Slightly slower than the SIMD.jl version for me:
function count_ones_test(r::Vector{UInt64}, l::Vector{UInt64})
s1 = cnt1 = zero(UInt64) # function was returning `UInt` even when `s1 = s2 = 0`
s2 = cnt2 = zero(UInt64)
len = length(l)>>1
@turbo for i in 1:len
x1, x2, z1, z2 = l[i], r[i], l[i+len], r[i+len]
newx1 = x1 ⊻ x2
r[i] = newx1
newz1 = z1 ⊻ z2
r[i+len] = newz1
x1z2 = x1 & z2
anti_comm = (x2 & z1) ⊻ x1z2
s2 += count_ones(cnt2 ⊻ (cnt1 ⊻ newx1 ⊻ newz1 ⊻ x1z2) & anti_comm)

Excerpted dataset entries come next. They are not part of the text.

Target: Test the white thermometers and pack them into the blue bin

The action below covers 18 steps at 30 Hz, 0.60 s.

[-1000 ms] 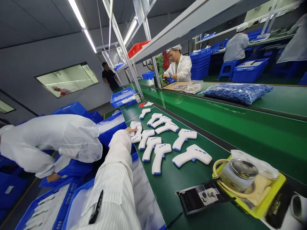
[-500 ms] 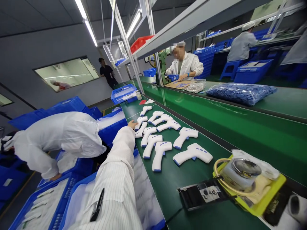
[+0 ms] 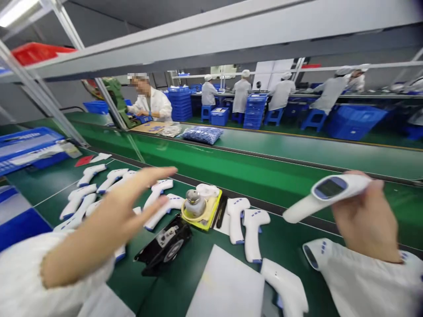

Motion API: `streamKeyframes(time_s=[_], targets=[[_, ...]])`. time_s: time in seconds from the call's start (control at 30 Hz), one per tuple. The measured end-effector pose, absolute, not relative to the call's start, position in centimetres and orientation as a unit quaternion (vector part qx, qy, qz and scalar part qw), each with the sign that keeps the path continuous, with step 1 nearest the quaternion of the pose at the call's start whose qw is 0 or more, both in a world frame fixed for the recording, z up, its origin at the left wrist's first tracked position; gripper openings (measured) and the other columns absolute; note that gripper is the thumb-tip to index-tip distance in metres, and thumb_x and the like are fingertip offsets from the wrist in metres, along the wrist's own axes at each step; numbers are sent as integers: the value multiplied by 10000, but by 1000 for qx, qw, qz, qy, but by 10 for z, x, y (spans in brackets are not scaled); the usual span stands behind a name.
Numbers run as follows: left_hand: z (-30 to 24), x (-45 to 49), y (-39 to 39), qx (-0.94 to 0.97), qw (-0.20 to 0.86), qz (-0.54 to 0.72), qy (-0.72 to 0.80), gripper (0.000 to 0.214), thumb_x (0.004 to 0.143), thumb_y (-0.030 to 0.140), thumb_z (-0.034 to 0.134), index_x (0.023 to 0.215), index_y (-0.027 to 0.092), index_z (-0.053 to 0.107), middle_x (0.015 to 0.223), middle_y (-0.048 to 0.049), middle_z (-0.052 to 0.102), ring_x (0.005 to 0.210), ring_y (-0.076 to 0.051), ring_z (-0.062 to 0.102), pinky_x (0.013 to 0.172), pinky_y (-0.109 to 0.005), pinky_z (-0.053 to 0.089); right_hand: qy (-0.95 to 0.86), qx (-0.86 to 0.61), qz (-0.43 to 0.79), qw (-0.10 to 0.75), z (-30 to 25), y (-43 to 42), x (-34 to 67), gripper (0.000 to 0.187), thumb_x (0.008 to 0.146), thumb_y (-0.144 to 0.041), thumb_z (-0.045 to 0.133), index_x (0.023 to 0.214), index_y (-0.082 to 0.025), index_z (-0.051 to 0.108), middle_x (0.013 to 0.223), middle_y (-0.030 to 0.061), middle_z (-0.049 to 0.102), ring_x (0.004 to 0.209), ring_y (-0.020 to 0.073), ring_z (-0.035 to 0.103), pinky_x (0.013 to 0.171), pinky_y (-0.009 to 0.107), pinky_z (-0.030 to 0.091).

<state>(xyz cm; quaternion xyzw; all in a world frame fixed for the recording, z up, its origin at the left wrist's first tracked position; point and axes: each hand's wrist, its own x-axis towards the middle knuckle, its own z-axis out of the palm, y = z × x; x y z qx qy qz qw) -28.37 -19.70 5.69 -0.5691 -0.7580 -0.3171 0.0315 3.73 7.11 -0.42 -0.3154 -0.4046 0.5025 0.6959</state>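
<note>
On the green belt (image 3: 158, 281), the left hand (image 3: 99, 224) hangs spread at nine o'clock, fingers apart and holding nothing, above a cluster of white thermometers (image 3: 79, 207). The right hand (image 3: 366, 220), at three o'clock, is closed around the head of one thermometer (image 3: 327, 193). Its display faces up and its handle points toward eight o'clock, clear of the belt.

Between the hands sits a yellow tray (image 3: 211, 211) bearing a small metal-topped jar (image 3: 194, 203), with a black pouch (image 3: 163, 240) just beside it. Two more thermometers (image 3: 238, 220) (image 3: 253, 233) lie side by side near the tray. At six o'clock is a white sheet (image 3: 228, 281), with another thermometer (image 3: 284, 286) just beside it. A further one (image 3: 312, 255) lies by the right sleeve (image 3: 363, 277).

At eleven o'clock, a co-worker (image 3: 150, 103) in a white coat works at a green press (image 3: 114, 99). A bag of blue parts (image 3: 201, 134) lies on the far belt near twelve o'clock.
</note>
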Motion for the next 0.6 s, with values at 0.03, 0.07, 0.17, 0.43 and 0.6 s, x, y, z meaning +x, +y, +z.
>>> streamKeyframes(time_s=[0.03,0.07,0.17,0.43,0.6], targets=[[55,-251,-188,-617,5,-316,-720,430,896,443,554,1324,393,553,1330,65,625,1174,-212,612,1046,-342,469,-402,-300,519,692,-3,71,42,352,999,-294,453,803,-191,727,835,39,617,677,90,572,623,232,453],[51,-222,-177,-663,-43,-303,-683,448,900,411,566,1345,368,542,1340,33,626,1200,-218,603,1061,-345,461,-404,-282,538,684,-4,69,44,328,973,-340,507,791,-191,735,804,33,601,647,93,548,592,240,435],[40,-150,-136,-710,-155,-300,-618,592,908,405,576,1468,310,410,1426,-44,557,1300,-256,533,1086,-399,441,-443,-238,575,645,-7,62,45,358,816,-552,680,885,-204,729,790,17,586,677,129,544,598,257,447],[34,-46,-55,-659,-246,-478,-525,720,907,434,570,1533,305,236,1421,-66,553,1238,-292,577,1024,-442,480,-428,-201,686,553,2,42,58,401,823,-656,602,981,-288,634,724,-18,551,603,149,531,532,275,463],[28,-21,-41,-651,-223,-534,-491,596,912,344,571,1465,355,352,1381,-17,579,1250,-249,564,1042,-375,467,-420,-162,712,540,5,40,64,384,872,-653,525,950,-294,637,742,-7,588,643,168,582,644,304,534]])
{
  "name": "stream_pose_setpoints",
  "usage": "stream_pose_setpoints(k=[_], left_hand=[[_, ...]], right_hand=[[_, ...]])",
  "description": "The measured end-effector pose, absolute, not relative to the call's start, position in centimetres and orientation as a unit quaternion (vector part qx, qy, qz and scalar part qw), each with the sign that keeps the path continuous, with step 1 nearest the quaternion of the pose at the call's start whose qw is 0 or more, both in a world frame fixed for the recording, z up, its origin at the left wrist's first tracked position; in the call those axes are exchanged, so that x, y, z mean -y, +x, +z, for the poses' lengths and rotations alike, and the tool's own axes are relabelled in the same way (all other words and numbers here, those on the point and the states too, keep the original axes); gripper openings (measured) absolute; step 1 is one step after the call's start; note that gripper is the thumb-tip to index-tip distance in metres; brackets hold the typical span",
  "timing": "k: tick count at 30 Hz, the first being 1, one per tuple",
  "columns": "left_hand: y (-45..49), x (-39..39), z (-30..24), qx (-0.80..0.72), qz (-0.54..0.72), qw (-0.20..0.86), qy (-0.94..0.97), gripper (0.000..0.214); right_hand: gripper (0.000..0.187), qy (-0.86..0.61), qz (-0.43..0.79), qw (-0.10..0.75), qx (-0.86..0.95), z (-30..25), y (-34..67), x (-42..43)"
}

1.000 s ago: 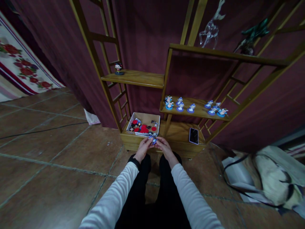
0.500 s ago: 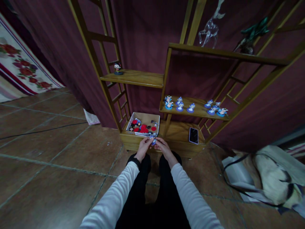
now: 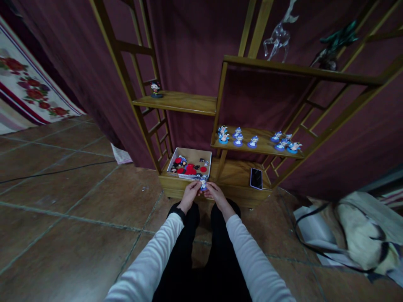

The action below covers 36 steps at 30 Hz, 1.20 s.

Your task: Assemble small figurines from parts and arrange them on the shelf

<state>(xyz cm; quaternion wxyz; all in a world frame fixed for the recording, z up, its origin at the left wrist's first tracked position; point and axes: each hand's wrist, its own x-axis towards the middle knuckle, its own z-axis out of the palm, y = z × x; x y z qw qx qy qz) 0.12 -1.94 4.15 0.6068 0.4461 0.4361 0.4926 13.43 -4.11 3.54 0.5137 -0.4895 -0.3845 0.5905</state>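
Observation:
Between my two hands, just in front of the box, is a small blue-and-white figurine [image 3: 203, 183]. My left hand [image 3: 191, 193] pinches its left side, and my right hand [image 3: 215, 193] grips it from the right near the base. The cardboard box [image 3: 197, 153] stands on the low shelf, holding several red, black and blue figurine pieces, among them a red piece [image 3: 190, 169]. On the middle right shelf [image 3: 266, 144] stand several blue, purple and white figurines, one of them a purple-based figurine [image 3: 252, 141]. A dark figurine [image 3: 155, 89] stands on the upper left shelf.
A phone [image 3: 256, 178] lies on the low shelf to the right. Higher up stand a clear glass animal figure [image 3: 278, 37] and a dark green ornament [image 3: 338, 44]. A light bag [image 3: 359, 235] with a black strap rests on the tiled floor at right. A cable [image 3: 56, 172] crosses the floor at left.
The figurine in my hands now appears more upright, with more of its white front showing. Both hands stay in nearly the same place.

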Motion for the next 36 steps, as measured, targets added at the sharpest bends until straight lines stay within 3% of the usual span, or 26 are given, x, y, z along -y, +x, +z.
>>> stream_pose_setpoints(k=[36], left_hand=[[0.2, 1.9, 3.8, -0.429, 0.465, 0.592, 0.499, 0.028]], right_hand=[[0.036, -0.514, 0.566, 0.52, 0.381, 2.4, 13.4, 3.3]])
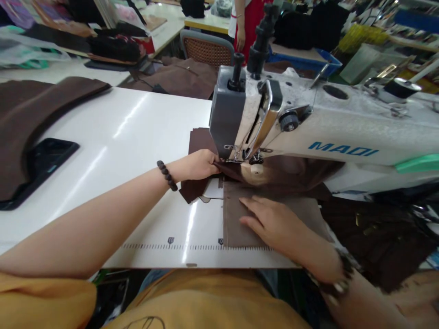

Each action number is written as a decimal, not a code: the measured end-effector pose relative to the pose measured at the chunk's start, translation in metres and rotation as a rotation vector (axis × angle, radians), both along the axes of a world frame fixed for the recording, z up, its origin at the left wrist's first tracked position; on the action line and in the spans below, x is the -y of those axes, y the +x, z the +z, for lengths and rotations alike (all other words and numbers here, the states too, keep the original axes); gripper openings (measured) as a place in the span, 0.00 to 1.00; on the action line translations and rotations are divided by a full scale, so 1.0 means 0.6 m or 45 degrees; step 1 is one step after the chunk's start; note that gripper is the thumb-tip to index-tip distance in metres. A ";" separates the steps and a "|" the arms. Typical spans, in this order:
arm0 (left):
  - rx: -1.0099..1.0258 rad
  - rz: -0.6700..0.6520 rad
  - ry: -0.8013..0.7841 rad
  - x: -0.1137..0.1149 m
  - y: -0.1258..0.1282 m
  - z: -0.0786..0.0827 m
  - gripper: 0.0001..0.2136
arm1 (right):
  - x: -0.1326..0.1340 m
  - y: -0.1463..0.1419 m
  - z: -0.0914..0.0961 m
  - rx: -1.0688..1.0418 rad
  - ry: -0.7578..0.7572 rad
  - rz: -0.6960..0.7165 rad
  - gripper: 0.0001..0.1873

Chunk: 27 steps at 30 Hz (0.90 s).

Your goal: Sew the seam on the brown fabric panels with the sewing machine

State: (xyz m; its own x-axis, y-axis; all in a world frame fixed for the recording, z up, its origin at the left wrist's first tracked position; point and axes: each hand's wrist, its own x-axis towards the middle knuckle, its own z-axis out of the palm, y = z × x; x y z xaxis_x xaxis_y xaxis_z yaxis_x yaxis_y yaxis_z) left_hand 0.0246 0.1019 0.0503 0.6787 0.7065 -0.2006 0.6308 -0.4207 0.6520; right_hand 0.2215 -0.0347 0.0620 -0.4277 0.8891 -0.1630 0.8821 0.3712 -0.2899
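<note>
A brown fabric piece (240, 219) lies on the white sewing table (130, 137) under the needle head of a white Maqi sewing machine (308, 119). My left hand (197, 165) pinches the fabric's edge right beside the presser foot (254, 161); its fingers are closed on the cloth. My right hand (270, 221) lies flat on the fabric in front of the needle, with its fingers stretched out and pressing down. More brown cloth bunches behind and under the machine arm.
A large brown fabric piece (30, 119) and a black tray (37, 169) lie at the table's left. A printed ruler (192, 246) runs along the front edge. A chair (207, 48), a person in red (248, 23) and cluttered tables stand behind.
</note>
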 end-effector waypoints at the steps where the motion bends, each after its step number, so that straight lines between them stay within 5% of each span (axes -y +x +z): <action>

s1 += count_ones(cnt1 ⊻ anti_comm)
end
(s1 ⊻ (s2<<1))&3 # just the 2 bits matter
end
Benchmarks:
julia> @btime count_ones_test($a2,$b2) # original size
396.156 μs (0 allocations: 0 bytes)
0x0000000000000003
julia> @btime simd_vec4($a2,$b2)
387.904 μs (0 allocations: 0 bytes)
3
julia> a = rand(UInt64, 8*1_000);
julia> b = rand(UInt64, 8*1_000);
julia> @btime count_ones_test($a,$b)
1.964 μs (0 allocations: 0 bytes)
0x0000000000000003
julia> @btime simd_vec4($a,$b)
1.510 μs (0 allocations: 0 bytes)
3
julia> a = rand(UInt64, 8*100);
julia> b = rand(UInt64, 8*100);
julia> @btime count_ones_test($a,$b)
198.594 ns (0 allocations: 0 bytes)
0x0000000000000003
julia> @btime simd_vec4($a,$b)
151.630 ns (0 allocations: 0 bytes)
3
Different computer:
julia> @btime count_ones_test($a,$b)
1.898 ms (0 allocations: 0 bytes)
0x0000000000000001
julia> @btime simd_vec4($a,$b)
1.959 ms (0 allocations: 0 bytes)
1
julia> a = rand(UInt64, 8*1_000);
julia> b = rand(UInt64, 8*1_000);
julia> @btime count_ones_test($a,$b)
6.332 μs (0 allocations: 0 bytes)
0x0000000000000001
julia> @btime simd_vec4($a,$b)
5.290 μs (0 allocations: 0 bytes)
1
julia> a = rand(UInt64, 8*100);
julia> b = rand(UInt64, 8*100);
julia> @btime count_ones_test($a,$b)
629.300 ns (0 allocations: 0 bytes)
0x0000000000000002
julia> @btime simd_vec4($a,$b)
485.497 ns (0 allocations: 0 bytes)
2
Your solution is faster. But LoopVectorization handles + correctly.